鬼面仏心
2026年2月20日号
■梅下に襟を正す
日本憲政史上初の女性総理大臣・高市早苗氏の誕生は多くの日本人に驚きを与えた。首相としての手腕は当然未知数だったが、組閣早々に連立の枠組みを変え先月末には解散総選挙に打って出た。これまでの歴代総理も躊躇するような決断を下し実行する剛腕ぶり。差し詰め「日本版鉄の女」とでもいえようか▼「思考は言葉となり、言葉は行動となり、行動は習慣となり、習慣は人格となり、人格は運命となる」。本家本元の鉄の女、マーガレット・サッチャー元英首相には数多くの名言があるが、そのなかでも「父から何度も聞かされた言葉」として紹介し続けたのがこの言葉である▼思考が運命の根本であるとすれば、その思考を変え最終的に運命を変えようとする営みが宗教だろう。変えようとしてもそう簡単に変わるものではない。
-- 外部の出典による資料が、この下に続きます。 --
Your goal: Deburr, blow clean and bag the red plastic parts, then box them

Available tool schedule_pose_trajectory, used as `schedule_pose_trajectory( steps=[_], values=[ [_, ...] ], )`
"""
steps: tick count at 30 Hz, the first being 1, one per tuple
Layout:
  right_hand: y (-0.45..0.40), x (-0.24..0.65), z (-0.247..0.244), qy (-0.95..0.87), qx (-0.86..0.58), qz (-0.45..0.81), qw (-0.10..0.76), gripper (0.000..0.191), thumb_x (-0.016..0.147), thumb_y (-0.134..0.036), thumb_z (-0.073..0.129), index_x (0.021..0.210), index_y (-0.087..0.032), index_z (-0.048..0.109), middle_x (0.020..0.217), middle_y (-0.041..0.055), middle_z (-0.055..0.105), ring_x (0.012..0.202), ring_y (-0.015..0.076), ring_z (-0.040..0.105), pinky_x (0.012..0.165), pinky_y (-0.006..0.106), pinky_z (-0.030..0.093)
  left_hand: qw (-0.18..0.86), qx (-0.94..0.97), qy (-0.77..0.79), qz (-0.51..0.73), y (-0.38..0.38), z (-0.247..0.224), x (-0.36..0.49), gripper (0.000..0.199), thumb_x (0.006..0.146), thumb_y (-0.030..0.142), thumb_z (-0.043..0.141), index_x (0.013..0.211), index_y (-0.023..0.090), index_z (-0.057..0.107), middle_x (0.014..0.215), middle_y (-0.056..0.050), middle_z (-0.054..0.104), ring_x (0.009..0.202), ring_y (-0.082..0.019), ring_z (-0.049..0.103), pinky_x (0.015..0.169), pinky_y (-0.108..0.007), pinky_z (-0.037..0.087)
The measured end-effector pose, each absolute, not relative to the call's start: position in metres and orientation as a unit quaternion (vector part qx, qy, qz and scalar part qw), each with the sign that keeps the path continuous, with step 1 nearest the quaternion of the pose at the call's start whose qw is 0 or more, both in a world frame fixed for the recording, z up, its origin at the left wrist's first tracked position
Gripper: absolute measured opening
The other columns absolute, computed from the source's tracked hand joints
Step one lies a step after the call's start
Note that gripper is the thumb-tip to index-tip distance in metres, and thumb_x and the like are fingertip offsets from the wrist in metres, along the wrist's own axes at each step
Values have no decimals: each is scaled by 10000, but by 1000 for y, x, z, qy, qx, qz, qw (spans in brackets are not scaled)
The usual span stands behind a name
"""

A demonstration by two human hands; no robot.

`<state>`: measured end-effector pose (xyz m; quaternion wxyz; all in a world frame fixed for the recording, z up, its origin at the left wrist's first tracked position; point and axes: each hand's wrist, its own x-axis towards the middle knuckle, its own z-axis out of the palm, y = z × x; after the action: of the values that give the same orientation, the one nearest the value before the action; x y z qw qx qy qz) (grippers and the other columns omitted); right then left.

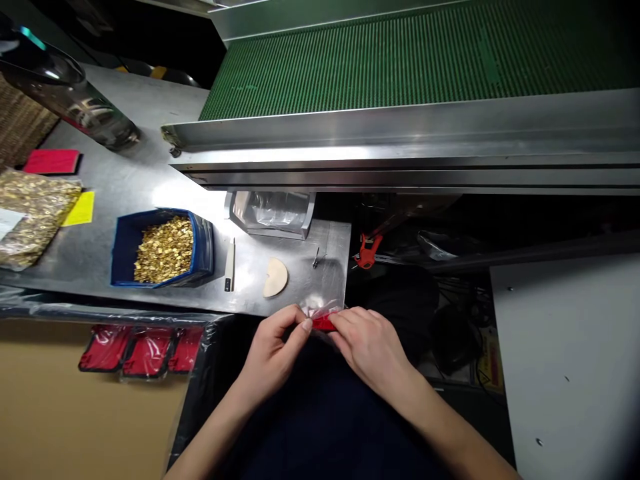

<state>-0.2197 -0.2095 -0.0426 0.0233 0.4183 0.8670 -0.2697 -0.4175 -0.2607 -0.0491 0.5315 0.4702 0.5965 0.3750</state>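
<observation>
Low in the middle of the head view, a red item in a clear plastic bag (324, 323) is held between my two hands, close to my body. My left hand (277, 348) pinches the bag's left end between thumb and fingertip. From the right, my right hand (371, 343) is closed over the red item, its fingers bent across the top. The item's exact kind is hidden by my fingers and the wrap. Just beyond it on the metal table (250, 303) lie a pale half-round piece (275, 277), a slim white-handled knife (230, 265) and a small metal part (317, 259).
A blue bin (203, 250) of small gold-coloured pieces (165, 251) stands left, near a filled bag (35, 210) and a bottle (95, 110). A grey tray (239, 220) holds plastic bags. The green conveyor (350, 73) crosses behind. Wrapped red packs (147, 353) lie in a carton.
</observation>
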Motion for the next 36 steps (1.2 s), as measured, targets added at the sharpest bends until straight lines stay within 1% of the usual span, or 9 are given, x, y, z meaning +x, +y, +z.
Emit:
schedule_pose_trajectory(
  steps=[7, 11, 14, 17, 21, 25, 28, 33, 36],
  values=[
    [-207, -226, -49, 874, 411, -254, 52, 165, 1028, -163, 539, 1042, -179, 703, 980, 63, 736, 918, 236, 637, 816, 362, 487, 508, 574, 552, 328, -257, -51, -409, 248, 1035, 308, 485, 838, 203, 592, 825, -15, 568, 809, -177, 519, 790, -299, 434],
    [-190, -216, -59, 836, 418, -355, 0, 114, 1004, -228, 624, 1060, -228, 724, 1016, 22, 754, 945, 209, 644, 844, 317, 483, 485, 591, 555, 329, -250, -74, -424, 177, 983, 350, 598, 1102, 250, 681, 1281, -101, 582, 1280, -277, 500, 1097, -401, 426],
    [-181, -210, -59, 799, 433, -418, -21, 129, 980, -248, 671, 1075, -255, 757, 1007, 8, 764, 945, 200, 653, 848, 311, 471, 533, 542, 545, 355, -250, -97, -431, 582, 871, 379, 767, 1393, 285, 528, 1494, -124, 482, 1436, -317, 408, 1204, -465, 357],
    [-180, -208, -55, 757, 430, -491, -30, 114, 952, -276, 702, 1034, -259, 779, 949, 3, 766, 881, 186, 666, 788, 292, 466, 605, 466, 537, 359, -253, -114, -429, 778, 840, 364, 805, 1501, 272, 403, 1467, -134, 540, 1367, -306, 509, 1178, -473, 400],
    [-181, -201, -60, 658, 472, -581, -80, 198, 985, -354, 635, 1092, -249, 763, 1014, 18, 774, 885, 192, 699, 786, 296, 509, 661, 387, 529, 365, -254, -123, -425, 521, 850, 402, 776, 1297, 194, 606, 1261, -114, 681, 1188, -294, 631, 1094, -463, 476],
    [-179, -186, -76, 540, 551, -600, -209, 372, 1016, -496, 556, 1113, -182, 730, 1010, 92, 769, 897, 221, 717, 835, 349, 565, 696, 314, 526, 374, -250, -122, -429, 500, 845, 447, 769, 1245, 176, 641, 1182, -105, 719, 1115, -275, 658, 1034, -429, 506],
    [-180, -181, -76, 585, 562, -525, -257, 409, 976, -530, 622, 1241, -224, 684, 1243, 115, 691, 1104, 251, 672, 957, 390, 549, 736, 279, 499, 364, -248, -117, -434, 494, 843, 456, 776, 1233, 177, 656, 1183, -103, 725, 1120, -276, 660, 1028, -416, 500],
    [-179, -187, -57, 714, 418, -538, -163, 663, 896, -529, 746, 1492, -375, 498, 1651, 46, 296, 1483, 275, 366, 1194, 420, 378, 822, 228, 409, 323, -249, -110, -437, 547, 837, 481, 787, 1275, 185, 648, 1183, -109, 726, 1078, -263, 681, 984, -388, 504],
    [-176, -196, -57, 701, 346, -614, -106, 631, 907, -518, 737, 1475, -351, 519, 1555, 67, 439, 1300, 241, 554, 1041, 347, 505, 852, 236, 357, 302, -251, -113, -439, 611, 795, 544, 812, 1254, 173, 653, 1130, -106, 723, 1033, -247, 680, 942, -348, 496]
  ],
)
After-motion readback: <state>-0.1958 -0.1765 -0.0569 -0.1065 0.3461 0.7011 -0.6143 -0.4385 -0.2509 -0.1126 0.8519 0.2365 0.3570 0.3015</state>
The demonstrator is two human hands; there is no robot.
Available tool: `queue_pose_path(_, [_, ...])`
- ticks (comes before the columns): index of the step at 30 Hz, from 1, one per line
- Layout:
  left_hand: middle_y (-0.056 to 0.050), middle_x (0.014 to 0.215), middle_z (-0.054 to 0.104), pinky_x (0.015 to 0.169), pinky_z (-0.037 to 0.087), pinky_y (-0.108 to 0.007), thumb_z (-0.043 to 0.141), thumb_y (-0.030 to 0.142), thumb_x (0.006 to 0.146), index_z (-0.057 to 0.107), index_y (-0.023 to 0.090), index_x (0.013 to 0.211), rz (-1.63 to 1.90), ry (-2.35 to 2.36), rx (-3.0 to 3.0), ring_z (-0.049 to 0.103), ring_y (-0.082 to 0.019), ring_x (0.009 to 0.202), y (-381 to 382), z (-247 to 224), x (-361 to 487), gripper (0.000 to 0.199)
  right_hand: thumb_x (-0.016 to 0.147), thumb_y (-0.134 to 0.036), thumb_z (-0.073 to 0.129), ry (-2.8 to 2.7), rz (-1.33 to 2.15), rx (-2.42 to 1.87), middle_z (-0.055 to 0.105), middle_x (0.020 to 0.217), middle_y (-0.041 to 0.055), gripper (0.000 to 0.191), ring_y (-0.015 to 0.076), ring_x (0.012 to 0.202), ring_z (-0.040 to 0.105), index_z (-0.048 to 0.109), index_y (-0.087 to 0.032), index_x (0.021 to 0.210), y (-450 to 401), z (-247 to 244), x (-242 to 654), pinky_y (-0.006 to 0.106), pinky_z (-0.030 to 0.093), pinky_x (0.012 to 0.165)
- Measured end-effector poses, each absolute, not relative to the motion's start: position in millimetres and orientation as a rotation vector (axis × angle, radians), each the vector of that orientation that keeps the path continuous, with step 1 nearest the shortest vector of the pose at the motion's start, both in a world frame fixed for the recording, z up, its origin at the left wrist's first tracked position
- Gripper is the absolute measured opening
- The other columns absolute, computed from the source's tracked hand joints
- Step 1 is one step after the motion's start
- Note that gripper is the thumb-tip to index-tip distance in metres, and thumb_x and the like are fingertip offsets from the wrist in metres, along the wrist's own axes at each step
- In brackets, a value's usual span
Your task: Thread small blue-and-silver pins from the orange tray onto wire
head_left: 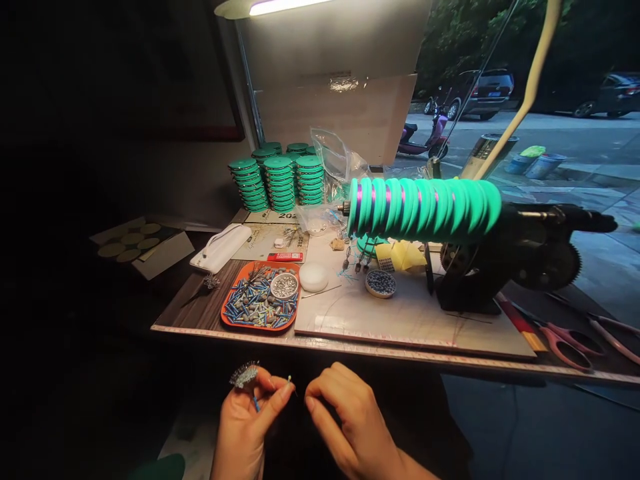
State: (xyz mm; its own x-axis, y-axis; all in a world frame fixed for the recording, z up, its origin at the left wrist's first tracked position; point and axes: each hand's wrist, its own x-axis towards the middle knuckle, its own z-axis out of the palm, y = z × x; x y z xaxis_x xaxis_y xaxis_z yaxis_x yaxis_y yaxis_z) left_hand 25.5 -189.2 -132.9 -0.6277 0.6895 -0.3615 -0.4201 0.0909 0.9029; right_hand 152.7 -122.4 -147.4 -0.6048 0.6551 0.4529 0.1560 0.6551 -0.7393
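My left hand (253,417) is closed in front of the table edge. Between its thumb and index finger it pinches a small pale yellow-green piece, and a cluster of fine silver wire pieces (244,377) sticks out above its other fingers. A short blue bit shows below that cluster. Close by on the right, my right hand (347,413) has its thumb and index fingertip pressed together; whether a thin thread is between them is too small to tell. Beyond the left hand lies an orange tray (225,319) of blue, grey and yellow small parts, with a white cup (284,287) of silver bits inside.
A dark winding machine (470,280) carries a row of green foam spools (425,208). More green spools (279,183) stand stacked at the back. A round dish of dark beads (381,284), a white round lid (313,276) and scissors (565,343) lie on the table.
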Motion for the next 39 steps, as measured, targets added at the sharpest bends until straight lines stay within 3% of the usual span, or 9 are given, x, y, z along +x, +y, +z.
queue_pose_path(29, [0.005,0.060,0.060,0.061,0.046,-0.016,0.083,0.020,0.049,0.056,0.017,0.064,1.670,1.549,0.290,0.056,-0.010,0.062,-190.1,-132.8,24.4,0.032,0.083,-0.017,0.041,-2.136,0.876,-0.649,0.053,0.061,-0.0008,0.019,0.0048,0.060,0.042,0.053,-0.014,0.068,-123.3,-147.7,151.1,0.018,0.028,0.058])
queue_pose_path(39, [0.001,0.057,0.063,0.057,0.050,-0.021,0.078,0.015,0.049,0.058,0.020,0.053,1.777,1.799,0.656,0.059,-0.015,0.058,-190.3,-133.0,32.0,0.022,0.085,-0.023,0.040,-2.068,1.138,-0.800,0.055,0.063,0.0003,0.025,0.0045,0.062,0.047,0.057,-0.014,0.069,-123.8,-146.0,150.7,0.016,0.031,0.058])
しかし、変えようと努力しなければ変わらない。釈尊は「衆生に仏の物の見方を開示し悟らせ仏道を歩み続けさせることが、この世に現われたただ1つの目的である」と説かれ、日蓮聖人は「不軽菩薩が人を敬い続けて仏と成ったように、教主釈尊がこの世に現われ教えを説かれたのは、ひとえに人の振る舞いを変えるためである」と示された▼高市内閣と時を同じくして宗門も新内局が発足した。僧侶檀信徒、宗門全体で物の見方と振る舞いを正しつつ新しき春を歩み出したい。 (隆)

2026年2月1日号
■人には引力がある
人は引かれ合うもの…。以前から思っているのだが、人は互いに引力があるようだ▼例えば、数百メートルあるまっすぐの細い歩道で見知らぬ他人が3人通るとする。1人は自転車、2人は徒歩だとしよう。この3人以外、前後にまったく人がいないのに、いつもすれ違うときに3人が1つの点になるのだ。徒歩の2人がすれ違ったしばらく後に自転車の1人とすれ違うのではなく、3人の団子になる▼また車で一時停止後に見通しの悪い物陰から自転車が横切ったりする。ヒヤッとして車を進ませるとその自転車以外いないのだ。いつも不思議なのだが、これは理屈ではなく「人は引力のように引かれ合う」と考えている。なので「事故は起こるべくして起こる」とも思う▼さてここからが本題。この人と人が引かれ合ったときにどういう振舞をするかによって結果が変わる。先の例でいえば、譲り合うか、それとも「我先に」と我を出すか。譲り合えば、細い道で団子になっても事故は起こらない。しかし、我先にと無理に通ろうとすると事故になる▼これは、人生においても同じ。人は引かれ合って集落を作り社会を作る。そのなかでまず他人のことを考えて行動することができれば争いは起こらない。引かれ合うというのは「ご縁」。仏さまにいただいたご縁を慈悲、慈愛で受け答えをすることが世界を幸せに導くことになる。